Exactly as they appear below, repeat the lines from the one with "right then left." through the one with "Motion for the", and no others.
○ ○ ○ ○ ○ ○ ○
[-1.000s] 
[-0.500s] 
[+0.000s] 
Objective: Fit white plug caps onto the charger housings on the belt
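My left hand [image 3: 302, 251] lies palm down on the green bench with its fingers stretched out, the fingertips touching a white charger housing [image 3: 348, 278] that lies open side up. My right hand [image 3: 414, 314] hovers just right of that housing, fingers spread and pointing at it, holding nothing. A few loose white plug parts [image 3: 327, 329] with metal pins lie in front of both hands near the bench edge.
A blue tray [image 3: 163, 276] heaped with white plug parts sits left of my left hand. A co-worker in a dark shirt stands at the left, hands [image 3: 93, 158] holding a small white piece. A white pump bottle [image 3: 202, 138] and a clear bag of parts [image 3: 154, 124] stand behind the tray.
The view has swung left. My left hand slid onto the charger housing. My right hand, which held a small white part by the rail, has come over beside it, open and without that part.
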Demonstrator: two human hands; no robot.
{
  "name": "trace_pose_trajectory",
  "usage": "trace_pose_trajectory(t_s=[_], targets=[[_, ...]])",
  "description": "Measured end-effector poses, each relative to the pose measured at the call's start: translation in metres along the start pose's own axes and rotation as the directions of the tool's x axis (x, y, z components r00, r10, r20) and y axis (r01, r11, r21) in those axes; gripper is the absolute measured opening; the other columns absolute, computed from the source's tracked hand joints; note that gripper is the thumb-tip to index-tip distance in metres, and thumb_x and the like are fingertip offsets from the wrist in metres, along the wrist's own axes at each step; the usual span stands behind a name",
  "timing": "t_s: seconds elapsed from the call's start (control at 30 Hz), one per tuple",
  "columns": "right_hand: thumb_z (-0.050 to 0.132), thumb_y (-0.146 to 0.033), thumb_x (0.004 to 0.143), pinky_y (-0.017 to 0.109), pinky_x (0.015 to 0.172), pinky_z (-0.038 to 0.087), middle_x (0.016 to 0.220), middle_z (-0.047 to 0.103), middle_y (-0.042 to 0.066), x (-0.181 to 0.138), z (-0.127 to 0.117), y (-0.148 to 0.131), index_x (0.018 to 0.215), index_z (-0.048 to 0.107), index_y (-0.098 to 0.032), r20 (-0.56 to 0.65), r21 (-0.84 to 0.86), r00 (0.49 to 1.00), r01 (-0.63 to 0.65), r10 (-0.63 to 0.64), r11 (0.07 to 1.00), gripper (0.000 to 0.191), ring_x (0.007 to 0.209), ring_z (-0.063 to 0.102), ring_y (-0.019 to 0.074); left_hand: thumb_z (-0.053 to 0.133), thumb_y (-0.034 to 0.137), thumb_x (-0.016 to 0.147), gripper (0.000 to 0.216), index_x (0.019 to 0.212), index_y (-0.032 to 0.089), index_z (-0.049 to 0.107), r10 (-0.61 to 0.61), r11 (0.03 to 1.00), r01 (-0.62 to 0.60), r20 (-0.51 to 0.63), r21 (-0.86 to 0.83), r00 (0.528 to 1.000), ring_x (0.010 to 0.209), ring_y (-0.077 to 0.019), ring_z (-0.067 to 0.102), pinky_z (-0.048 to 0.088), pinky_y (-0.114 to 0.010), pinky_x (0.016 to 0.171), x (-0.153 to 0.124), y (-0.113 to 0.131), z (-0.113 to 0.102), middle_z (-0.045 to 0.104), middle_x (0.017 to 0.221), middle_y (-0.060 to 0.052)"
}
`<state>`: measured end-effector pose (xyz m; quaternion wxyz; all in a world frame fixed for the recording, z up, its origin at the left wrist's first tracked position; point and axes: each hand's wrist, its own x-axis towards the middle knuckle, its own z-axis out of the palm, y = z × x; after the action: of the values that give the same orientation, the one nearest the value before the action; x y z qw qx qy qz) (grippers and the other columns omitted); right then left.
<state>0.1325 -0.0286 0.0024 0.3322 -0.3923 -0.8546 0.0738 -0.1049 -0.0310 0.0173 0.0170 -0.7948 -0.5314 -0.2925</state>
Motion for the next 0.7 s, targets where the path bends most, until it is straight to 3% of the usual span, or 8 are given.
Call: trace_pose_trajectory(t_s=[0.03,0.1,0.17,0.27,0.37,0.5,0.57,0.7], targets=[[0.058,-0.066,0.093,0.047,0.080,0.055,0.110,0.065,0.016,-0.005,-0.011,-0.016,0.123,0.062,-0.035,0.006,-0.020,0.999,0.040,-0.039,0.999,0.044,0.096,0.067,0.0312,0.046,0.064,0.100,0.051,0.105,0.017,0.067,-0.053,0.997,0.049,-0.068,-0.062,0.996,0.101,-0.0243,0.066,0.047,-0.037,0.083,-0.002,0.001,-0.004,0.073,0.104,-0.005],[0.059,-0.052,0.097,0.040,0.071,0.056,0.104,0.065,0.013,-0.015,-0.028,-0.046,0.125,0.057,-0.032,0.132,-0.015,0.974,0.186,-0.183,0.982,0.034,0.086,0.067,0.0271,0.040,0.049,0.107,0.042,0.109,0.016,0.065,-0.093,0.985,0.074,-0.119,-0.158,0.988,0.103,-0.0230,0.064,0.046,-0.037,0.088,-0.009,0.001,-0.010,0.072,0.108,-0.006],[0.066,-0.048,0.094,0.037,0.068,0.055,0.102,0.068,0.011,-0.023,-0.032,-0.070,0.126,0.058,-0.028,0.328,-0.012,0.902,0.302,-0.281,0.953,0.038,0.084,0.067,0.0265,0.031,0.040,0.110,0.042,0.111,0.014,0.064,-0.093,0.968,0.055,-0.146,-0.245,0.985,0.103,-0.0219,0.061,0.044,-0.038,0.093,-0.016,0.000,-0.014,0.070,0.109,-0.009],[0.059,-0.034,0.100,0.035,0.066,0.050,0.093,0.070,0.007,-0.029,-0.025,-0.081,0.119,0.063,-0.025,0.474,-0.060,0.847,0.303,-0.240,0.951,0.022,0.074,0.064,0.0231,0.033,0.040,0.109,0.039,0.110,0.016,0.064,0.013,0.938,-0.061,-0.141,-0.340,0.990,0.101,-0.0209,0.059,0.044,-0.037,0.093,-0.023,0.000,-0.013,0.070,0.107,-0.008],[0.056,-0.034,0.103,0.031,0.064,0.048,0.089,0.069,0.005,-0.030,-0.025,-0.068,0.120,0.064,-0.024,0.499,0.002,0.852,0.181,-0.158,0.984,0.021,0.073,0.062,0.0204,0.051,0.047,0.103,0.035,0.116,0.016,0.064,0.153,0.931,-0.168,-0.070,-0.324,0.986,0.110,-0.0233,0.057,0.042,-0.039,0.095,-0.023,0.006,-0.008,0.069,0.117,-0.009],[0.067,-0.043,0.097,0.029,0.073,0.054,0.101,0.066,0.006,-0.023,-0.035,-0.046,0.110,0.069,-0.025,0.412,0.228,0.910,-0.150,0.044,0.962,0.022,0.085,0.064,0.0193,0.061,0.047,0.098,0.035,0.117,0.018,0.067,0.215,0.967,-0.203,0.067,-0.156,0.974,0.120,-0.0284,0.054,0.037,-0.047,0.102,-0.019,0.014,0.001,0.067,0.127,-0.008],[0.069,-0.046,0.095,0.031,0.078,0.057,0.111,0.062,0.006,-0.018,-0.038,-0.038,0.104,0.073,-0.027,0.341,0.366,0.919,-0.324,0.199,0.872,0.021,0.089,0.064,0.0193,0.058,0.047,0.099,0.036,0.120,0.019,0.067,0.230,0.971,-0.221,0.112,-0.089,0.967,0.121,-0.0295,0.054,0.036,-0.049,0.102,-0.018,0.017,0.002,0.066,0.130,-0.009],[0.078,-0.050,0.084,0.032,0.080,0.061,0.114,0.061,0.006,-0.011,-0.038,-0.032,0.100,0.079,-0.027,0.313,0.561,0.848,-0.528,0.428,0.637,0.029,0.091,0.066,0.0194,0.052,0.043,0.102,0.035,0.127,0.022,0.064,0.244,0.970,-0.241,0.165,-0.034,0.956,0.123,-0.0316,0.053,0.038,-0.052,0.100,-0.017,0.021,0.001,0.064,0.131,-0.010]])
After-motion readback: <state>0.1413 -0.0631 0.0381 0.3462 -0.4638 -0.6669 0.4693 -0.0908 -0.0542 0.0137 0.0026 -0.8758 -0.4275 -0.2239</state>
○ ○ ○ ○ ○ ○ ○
* **RESPONSE TO THE TASK**
`<state>`: measured end-effector pose (xyz m; quaternion wxyz; all in a world frame fixed for the recording, z up, its origin at the left wrist's first tracked position; point and axes: each hand's wrist, its own x-axis towards the middle knuckle, its own z-axis out of the palm, y = z × x; after the action: of the values that give the same orientation, the one nearest the value before the action; x y z qw qx qy qz) (grippers and the other columns omitted); right then left.
<state>0.1325 -0.0286 0.0024 0.3322 -0.3923 -0.8546 0.0738 -0.1049 -0.0310 0.0173 0.0170 -0.7948 -0.5314 -0.2925</state>
Motion for the next 0.7 s, targets where the path bends most, until it is straight to 3% of the usual span, or 8 are given.

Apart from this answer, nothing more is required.